Thank you for deciding to keep your column alive. I am writing to you from Italy, a country you must have a special spot for since you even organize your workshops/retreats here. I am not Italian but it has little to do with my story.

I grew up in a troubled family. My father was verbally and physically abusive, verbally to my mother and physically to us, the children. He was and is to this day an unfaithful, dishonest person with some ugly habits.

I was 5 years old when my brother was born. My mother, for reasons unknown to me, chose to sleep in the same room with my little brother. I, in the meantime, had to give up my bed to him and sleep in the same bed with my father in a separate room. No one asked my opinion of course. But I think the abuse started even earlier, when my mother was still pregnant. She had to stay in the hospital due to some complications for a few days and I remember those days like a terrible, foggy dream. Those days were from hell. I was  tortured sexually by my father and physically humiliated in ways I cannot count. It felt like it was never going to end. I did not always remember this of course. The memories started to flow when I started meditating about 10 years ago. All of a sudden they started floating in my mind and didn’t want to go away.

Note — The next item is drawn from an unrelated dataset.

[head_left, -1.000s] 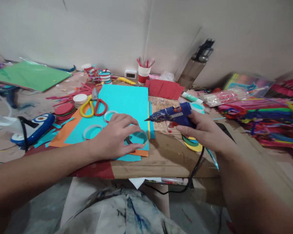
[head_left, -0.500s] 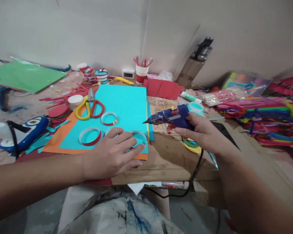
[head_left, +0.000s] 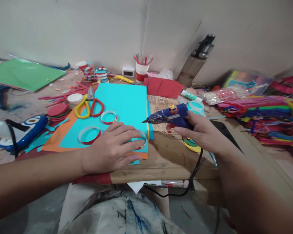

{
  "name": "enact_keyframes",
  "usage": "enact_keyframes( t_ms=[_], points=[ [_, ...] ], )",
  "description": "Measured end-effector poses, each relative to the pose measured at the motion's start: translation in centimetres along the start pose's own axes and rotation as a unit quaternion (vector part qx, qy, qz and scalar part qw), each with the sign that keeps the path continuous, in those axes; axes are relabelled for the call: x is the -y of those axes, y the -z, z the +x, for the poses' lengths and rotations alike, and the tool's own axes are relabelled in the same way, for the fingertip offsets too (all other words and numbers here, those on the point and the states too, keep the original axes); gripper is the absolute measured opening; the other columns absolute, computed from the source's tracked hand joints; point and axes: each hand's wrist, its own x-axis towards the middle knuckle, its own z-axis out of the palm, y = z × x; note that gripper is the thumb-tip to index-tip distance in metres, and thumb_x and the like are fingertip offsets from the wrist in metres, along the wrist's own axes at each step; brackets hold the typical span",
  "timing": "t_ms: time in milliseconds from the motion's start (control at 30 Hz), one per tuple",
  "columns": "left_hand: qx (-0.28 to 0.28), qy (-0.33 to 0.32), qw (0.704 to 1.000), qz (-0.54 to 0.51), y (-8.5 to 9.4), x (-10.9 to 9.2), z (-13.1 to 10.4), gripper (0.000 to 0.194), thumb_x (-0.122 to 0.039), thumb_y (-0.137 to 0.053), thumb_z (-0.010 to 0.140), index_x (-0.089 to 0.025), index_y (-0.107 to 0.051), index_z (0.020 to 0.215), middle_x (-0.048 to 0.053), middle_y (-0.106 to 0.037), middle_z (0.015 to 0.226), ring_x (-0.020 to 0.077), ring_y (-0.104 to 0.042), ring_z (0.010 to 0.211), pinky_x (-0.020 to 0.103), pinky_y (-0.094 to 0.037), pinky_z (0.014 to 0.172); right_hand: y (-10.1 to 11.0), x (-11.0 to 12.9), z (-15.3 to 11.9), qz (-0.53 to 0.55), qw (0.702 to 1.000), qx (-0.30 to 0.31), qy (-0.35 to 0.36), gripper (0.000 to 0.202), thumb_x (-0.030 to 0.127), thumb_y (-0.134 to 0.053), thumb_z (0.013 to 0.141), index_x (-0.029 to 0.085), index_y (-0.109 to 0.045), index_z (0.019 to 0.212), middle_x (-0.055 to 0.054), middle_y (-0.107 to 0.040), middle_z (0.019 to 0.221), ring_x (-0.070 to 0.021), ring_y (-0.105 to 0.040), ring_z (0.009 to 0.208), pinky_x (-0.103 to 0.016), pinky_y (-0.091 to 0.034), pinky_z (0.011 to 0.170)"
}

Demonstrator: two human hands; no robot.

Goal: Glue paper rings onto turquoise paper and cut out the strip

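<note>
My right hand [head_left: 202,133] is wrapped round the handle of a dark blue hot glue gun [head_left: 171,117], whose nozzle points left over the edge of the turquoise paper sheet [head_left: 127,100]. Flat on that sheet lies my left hand [head_left: 114,146], fingers stretched out, partly covering a paper ring [head_left: 144,136]. Two more red-and-white paper rings, one nearer [head_left: 90,142] and one farther [head_left: 109,123], stand on the sheet beside it. A turquoise scrap [head_left: 134,162] pokes out below my left thumb. Scissors [head_left: 90,107] with yellow and red handles rest farther up the sheet.
Paper discs [head_left: 58,110] and a blue case [head_left: 26,133] lie at left. Behind stand a cup of sticks [head_left: 142,71], a small digital clock [head_left: 128,72] and a bottle [head_left: 192,68]. Pipe cleaners [head_left: 271,123] pile up at right. The gun's black cord [head_left: 197,169] hangs over the table edge.
My left hand has shifted slightly, now hiding the middle ring, and a turquoise scrap has come into view beneath it. The glue gun has stayed nearly in place.
</note>
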Motion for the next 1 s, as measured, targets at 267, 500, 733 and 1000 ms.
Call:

For these 10 years I lived without saying much on the subject. It was there, it bothered me sometimes, but I kept it in a “faraway drawer” and did not do much about it. I had also been through a lot of dope, self-imposed isolation, eating disorders, mindless sex, destructive relationships and other awkward things prior, during and after this realization. But somehow they only felt natural.

I was scared of my father for almost as long as I can remember myself. He was always somewhere near waiting to hit or insult one of us. We were all terrified. My mother was one of his victims, but had herself grown up in a family situation where there was little affection and presence from her own parents.

I  first talked about the abuse with my brother a few months after my “realization.” I told my mother about it after a couple of years. She seemed shocked upon my confession but then something else came up and we never returned to the subject if not very lightly and briefly. This was about seven years ago. She did tell me that my father was abused as a kid and that he had told her this a long time ago when they were young.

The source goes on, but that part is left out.